**Exercise requirements:** In the entries below, find the line with "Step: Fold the" and the line with "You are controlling". Reproduce those two lines and every line between them exactly, and nothing more.

**Dataset excerpts:**
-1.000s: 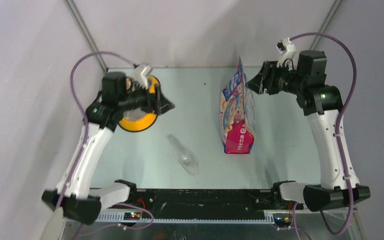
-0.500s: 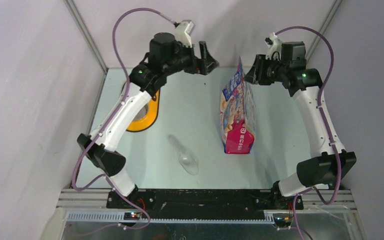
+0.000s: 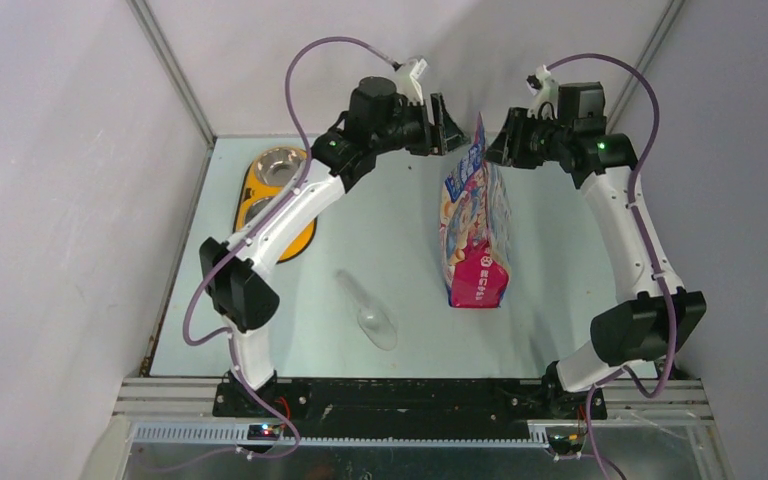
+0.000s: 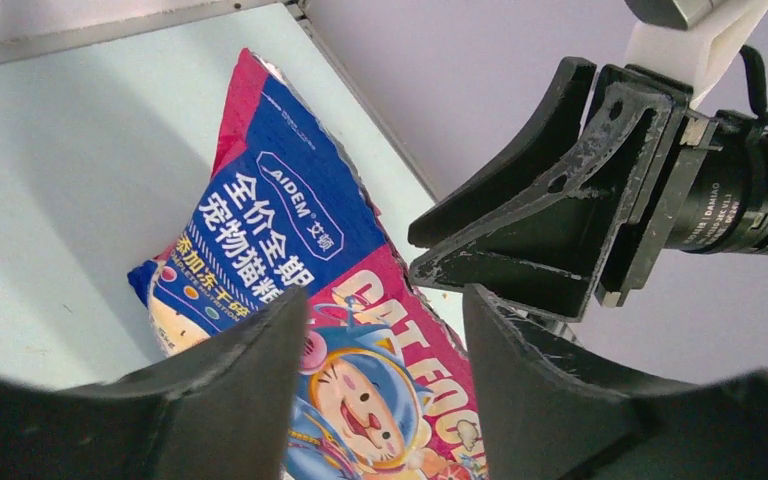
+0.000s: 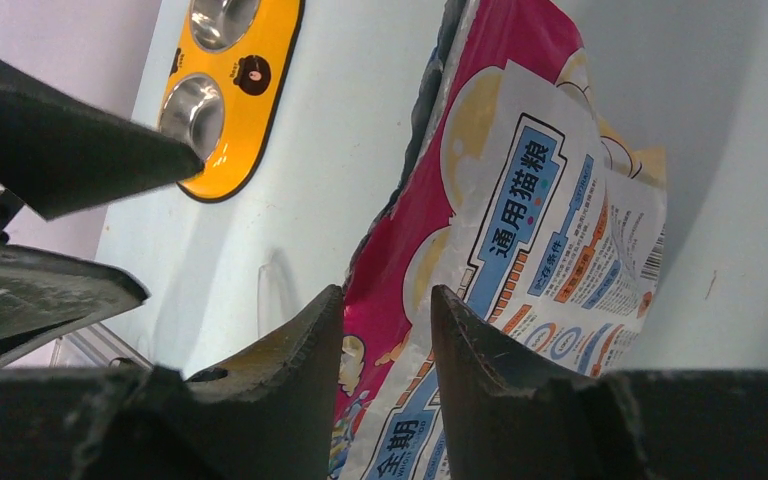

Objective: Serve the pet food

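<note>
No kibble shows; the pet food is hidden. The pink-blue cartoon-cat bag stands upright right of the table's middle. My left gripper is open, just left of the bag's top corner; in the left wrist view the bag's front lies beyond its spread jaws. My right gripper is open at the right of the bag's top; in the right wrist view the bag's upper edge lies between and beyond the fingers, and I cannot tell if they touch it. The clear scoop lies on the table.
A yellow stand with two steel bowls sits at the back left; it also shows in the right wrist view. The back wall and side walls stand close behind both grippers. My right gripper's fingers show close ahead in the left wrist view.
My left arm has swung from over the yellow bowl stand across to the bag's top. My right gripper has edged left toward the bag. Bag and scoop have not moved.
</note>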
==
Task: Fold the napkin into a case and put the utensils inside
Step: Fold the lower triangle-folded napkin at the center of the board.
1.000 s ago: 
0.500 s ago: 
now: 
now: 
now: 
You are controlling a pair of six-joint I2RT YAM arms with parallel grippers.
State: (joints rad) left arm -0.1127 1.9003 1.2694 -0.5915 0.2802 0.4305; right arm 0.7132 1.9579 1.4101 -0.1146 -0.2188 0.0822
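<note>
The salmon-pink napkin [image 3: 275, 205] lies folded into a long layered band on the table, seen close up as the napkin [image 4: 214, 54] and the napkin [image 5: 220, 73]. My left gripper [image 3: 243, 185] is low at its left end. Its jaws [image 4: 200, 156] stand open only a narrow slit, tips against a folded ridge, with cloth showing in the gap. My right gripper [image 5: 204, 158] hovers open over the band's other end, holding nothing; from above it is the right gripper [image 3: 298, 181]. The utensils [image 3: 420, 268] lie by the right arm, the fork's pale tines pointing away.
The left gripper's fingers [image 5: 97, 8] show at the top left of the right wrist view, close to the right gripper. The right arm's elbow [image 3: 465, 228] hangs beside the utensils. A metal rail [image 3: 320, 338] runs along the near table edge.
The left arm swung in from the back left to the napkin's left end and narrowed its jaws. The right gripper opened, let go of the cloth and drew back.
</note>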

**Reply:**
Step: Fold the lower triangle-folded napkin at the center of the board.
1.000 s ago: 
0.500 s ago: 
now: 
now: 
now: 
You are controlling a pair of six-joint I2RT YAM arms with parallel grippers.

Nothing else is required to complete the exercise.